- ACTIVITY -
Each line below should be retyped exactly, with no pictures.
DATA SHOWN Start Marker
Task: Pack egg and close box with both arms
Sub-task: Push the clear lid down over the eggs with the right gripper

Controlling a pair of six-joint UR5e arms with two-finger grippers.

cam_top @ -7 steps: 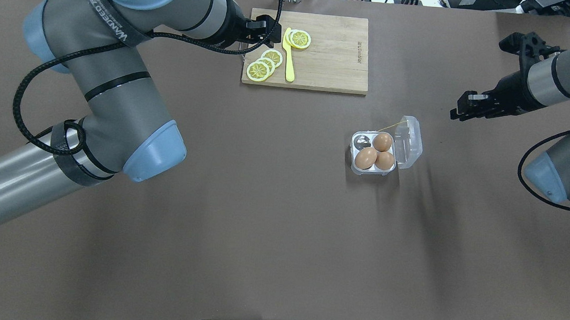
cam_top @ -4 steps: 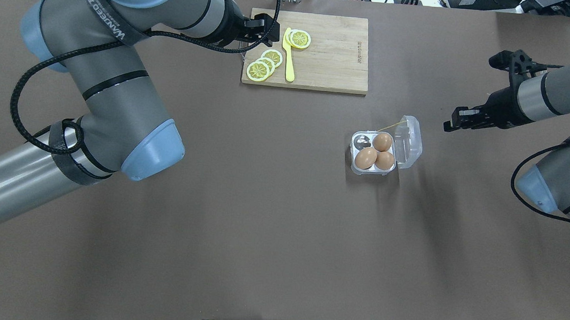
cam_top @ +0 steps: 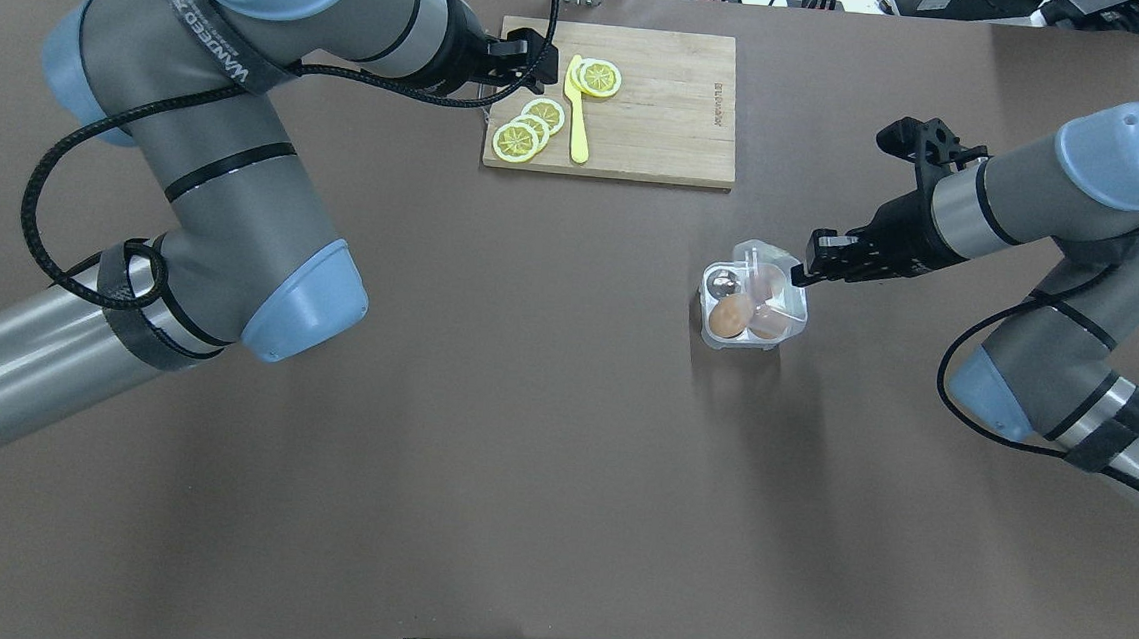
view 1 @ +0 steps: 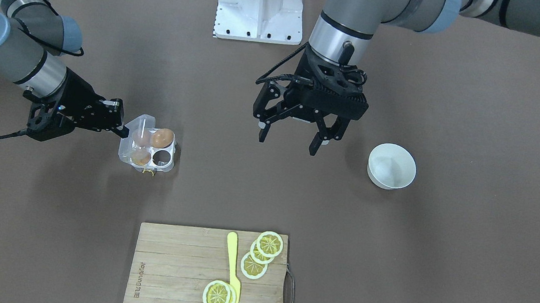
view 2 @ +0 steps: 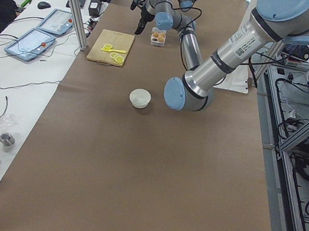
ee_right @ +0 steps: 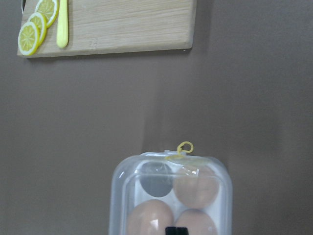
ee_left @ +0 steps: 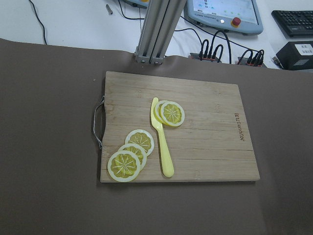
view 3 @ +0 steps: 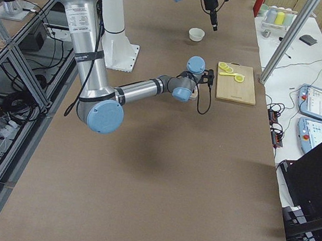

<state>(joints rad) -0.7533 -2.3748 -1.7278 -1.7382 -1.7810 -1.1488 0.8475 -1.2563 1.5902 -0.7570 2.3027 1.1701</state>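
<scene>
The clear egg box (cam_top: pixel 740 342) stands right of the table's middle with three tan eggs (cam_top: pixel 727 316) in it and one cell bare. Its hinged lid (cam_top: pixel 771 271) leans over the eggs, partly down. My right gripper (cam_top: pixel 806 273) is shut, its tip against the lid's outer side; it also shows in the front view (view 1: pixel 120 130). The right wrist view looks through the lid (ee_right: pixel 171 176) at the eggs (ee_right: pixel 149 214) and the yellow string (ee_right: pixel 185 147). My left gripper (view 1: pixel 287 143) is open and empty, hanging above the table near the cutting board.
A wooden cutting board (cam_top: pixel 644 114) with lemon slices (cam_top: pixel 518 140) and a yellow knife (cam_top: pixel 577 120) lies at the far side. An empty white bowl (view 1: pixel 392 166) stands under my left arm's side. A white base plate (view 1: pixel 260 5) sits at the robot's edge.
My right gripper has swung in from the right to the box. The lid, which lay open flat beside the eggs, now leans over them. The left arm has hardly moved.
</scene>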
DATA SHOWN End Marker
- SOLVED PROBLEM -
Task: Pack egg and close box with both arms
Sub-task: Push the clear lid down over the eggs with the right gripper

Controlling a pair of six-joint UR5e arms with two-finger grippers.

cam_top @ -7 steps: 
cam_top @ -4 steps: 
cam_top @ +0 steps: 
view 1 @ +0 steps: 
view 2 @ +0 steps: 
ee_right @ +0 steps: 
ee_left @ +0 steps: 
view 3 @ +0 steps: 

<state>(joints rad) -0.7533 -2.3748 -1.7278 -1.7382 -1.7810 -1.1488 0.8475 -1.2563 1.5902 -0.7570 2.3027 1.1701</state>
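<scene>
The clear egg box (cam_top: pixel 740 342) stands right of the table's middle with three tan eggs (cam_top: pixel 727 316) in it and one cell bare. Its hinged lid (cam_top: pixel 771 271) leans over the eggs, partly down. My right gripper (cam_top: pixel 806 273) is shut, its tip against the lid's outer side; it also shows in the front view (view 1: pixel 120 130). The right wrist view looks through the lid (ee_right: pixel 171 176) at the eggs (ee_right: pixel 149 214) and the yellow string (ee_right: pixel 185 147). My left gripper (view 1: pixel 287 143) is open and empty, hanging above the table near the cutting board.
A wooden cutting board (cam_top: pixel 644 114) with lemon slices (cam_top: pixel 518 140) and a yellow knife (cam_top: pixel 577 120) lies at the far side. An empty white bowl (view 1: pixel 392 166) stands under my left arm's side. A white base plate (view 1: pixel 260 5) sits at the robot's edge.
My right gripper has swung in from the right to the box. The lid, which lay open flat beside the eggs, now leans over them. The left arm has hardly moved.
</scene>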

This completes the answer.